TASK ITEM. Among the entries below, find the lines with the word "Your" and return them.

───── GIVEN RECORDS

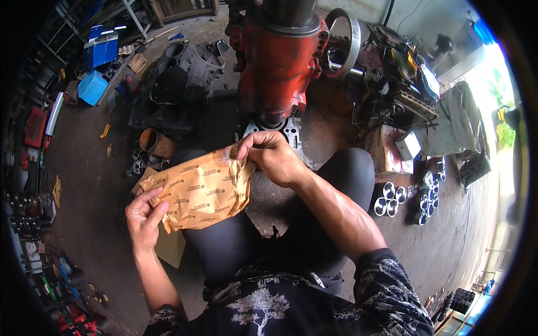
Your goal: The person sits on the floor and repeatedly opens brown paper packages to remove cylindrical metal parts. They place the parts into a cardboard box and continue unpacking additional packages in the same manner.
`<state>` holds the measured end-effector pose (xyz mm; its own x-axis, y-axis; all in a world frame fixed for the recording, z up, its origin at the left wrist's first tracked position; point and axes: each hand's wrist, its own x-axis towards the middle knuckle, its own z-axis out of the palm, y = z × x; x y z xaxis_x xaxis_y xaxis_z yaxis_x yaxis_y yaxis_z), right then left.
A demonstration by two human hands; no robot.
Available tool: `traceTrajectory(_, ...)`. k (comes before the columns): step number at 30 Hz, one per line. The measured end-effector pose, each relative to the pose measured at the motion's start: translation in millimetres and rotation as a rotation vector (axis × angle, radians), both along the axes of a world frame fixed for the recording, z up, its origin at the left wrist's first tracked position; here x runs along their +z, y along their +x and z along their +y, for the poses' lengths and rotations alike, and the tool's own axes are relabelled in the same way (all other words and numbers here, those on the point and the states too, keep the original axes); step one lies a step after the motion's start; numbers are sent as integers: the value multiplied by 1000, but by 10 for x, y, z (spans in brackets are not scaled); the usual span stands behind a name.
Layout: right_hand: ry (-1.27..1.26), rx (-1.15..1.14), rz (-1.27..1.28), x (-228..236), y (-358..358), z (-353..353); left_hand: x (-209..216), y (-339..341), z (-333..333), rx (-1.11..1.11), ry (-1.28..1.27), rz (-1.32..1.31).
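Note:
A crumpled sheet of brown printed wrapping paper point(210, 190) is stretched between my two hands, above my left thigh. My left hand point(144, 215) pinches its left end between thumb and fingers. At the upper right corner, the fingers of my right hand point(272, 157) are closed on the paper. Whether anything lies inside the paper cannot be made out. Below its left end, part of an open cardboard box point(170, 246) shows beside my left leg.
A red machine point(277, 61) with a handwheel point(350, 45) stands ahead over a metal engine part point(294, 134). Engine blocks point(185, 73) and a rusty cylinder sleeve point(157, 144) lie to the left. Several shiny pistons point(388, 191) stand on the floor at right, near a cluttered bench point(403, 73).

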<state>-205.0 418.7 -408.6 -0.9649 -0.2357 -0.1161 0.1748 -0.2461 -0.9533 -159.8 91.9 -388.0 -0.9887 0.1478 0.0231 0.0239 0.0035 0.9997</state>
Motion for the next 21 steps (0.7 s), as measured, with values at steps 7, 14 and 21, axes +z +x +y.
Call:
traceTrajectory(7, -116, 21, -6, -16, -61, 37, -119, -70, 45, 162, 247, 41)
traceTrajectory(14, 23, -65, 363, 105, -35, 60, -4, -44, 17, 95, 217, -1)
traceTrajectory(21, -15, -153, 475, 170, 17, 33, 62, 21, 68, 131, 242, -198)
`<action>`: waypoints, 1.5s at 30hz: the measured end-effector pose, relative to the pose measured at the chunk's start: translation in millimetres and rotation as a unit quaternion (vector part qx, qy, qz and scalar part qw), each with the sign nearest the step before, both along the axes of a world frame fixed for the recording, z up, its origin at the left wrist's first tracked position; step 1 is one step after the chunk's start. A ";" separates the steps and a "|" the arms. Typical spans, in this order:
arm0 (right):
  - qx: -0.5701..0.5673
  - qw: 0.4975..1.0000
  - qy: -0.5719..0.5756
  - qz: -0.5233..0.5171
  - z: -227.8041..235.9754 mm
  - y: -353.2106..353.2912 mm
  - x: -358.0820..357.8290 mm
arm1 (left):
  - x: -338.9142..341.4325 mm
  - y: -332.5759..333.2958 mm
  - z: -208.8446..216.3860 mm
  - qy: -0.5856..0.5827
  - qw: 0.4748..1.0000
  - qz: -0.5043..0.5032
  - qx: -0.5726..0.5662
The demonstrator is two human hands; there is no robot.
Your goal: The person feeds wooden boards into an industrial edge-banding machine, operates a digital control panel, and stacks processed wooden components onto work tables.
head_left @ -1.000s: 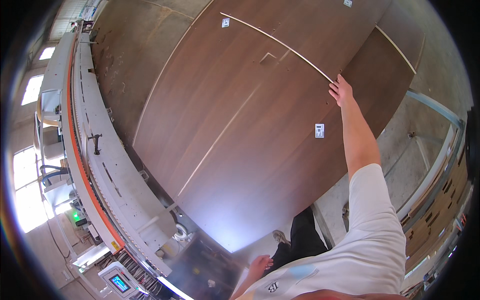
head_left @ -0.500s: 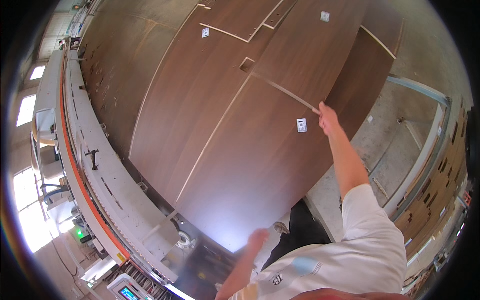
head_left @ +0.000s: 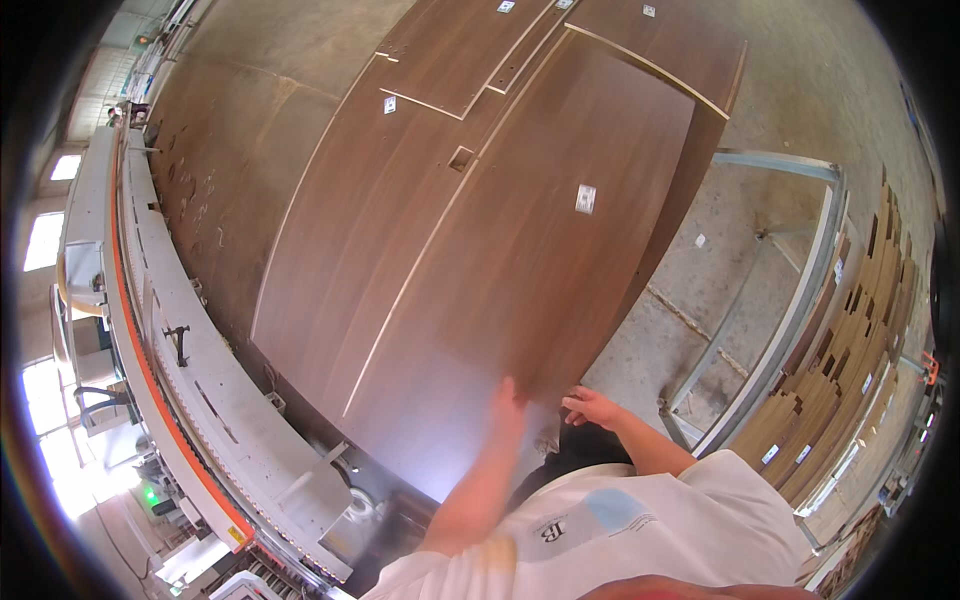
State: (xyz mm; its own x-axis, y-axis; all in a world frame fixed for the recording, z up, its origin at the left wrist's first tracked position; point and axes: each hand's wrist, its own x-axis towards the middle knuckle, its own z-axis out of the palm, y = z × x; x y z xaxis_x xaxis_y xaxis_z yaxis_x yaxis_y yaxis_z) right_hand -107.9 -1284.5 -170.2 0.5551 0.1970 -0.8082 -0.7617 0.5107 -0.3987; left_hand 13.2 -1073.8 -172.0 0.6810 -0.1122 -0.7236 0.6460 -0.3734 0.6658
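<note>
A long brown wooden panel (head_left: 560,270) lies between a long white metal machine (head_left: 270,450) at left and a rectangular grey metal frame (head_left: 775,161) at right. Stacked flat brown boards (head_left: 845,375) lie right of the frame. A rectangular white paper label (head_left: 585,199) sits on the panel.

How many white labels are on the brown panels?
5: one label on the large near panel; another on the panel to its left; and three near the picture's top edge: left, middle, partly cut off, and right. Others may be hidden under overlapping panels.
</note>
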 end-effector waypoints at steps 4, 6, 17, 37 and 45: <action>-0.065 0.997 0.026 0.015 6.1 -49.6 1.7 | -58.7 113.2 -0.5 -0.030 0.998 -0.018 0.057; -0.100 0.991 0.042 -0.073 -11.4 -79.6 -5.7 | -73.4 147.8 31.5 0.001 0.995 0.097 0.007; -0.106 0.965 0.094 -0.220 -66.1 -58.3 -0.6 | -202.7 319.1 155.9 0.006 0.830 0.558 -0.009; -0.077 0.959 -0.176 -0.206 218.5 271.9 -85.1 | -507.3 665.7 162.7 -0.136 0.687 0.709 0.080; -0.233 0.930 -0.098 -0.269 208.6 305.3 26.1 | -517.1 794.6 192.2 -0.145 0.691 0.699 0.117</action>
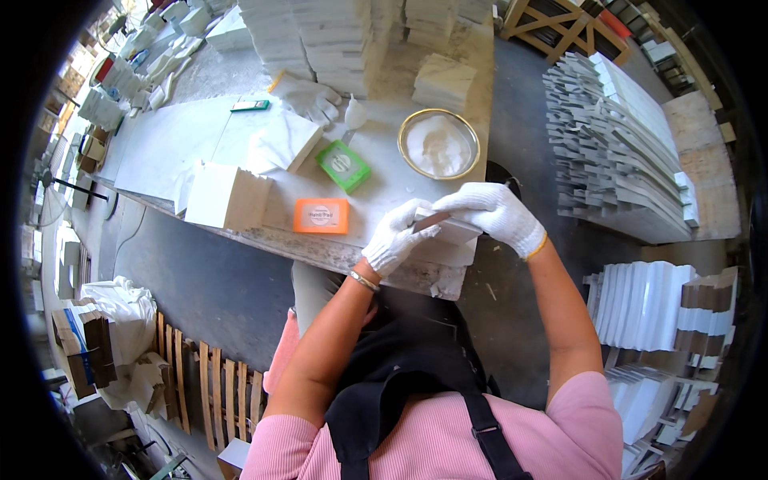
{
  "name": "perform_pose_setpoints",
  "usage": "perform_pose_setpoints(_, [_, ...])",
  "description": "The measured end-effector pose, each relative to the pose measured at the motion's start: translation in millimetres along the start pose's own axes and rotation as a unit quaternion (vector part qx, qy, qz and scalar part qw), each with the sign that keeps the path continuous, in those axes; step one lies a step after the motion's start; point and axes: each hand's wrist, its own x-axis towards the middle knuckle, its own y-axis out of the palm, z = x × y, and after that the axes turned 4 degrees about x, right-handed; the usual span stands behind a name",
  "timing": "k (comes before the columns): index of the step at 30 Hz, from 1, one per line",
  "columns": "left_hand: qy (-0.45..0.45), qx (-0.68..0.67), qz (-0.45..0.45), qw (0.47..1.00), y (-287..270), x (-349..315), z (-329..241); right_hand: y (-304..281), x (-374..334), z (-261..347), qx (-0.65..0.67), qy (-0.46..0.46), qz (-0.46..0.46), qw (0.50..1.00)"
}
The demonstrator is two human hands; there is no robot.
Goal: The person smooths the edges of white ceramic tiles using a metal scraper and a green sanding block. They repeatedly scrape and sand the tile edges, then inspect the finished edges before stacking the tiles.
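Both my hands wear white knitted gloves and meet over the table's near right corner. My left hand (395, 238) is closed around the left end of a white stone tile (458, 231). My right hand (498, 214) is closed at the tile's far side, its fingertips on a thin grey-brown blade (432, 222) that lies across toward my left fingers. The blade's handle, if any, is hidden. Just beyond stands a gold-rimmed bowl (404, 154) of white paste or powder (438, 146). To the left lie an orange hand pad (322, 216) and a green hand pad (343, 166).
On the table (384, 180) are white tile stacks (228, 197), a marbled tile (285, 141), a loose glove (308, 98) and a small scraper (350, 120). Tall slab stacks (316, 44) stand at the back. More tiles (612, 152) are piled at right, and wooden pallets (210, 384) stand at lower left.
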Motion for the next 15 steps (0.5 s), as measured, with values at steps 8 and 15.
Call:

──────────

OUTPUT OF THE TASK.
Your goal: The person sits on the floor and repeatedly opens brown paper packages to remove cylindrical metal parts. They place the parts into a cardboard box and continue unpacking additional packages in the same manner.
Your goal: The person feeds wooden boards into an industrial edge-banding machine, operates a digital control panel, and stacks processed wooden components onto work tables.

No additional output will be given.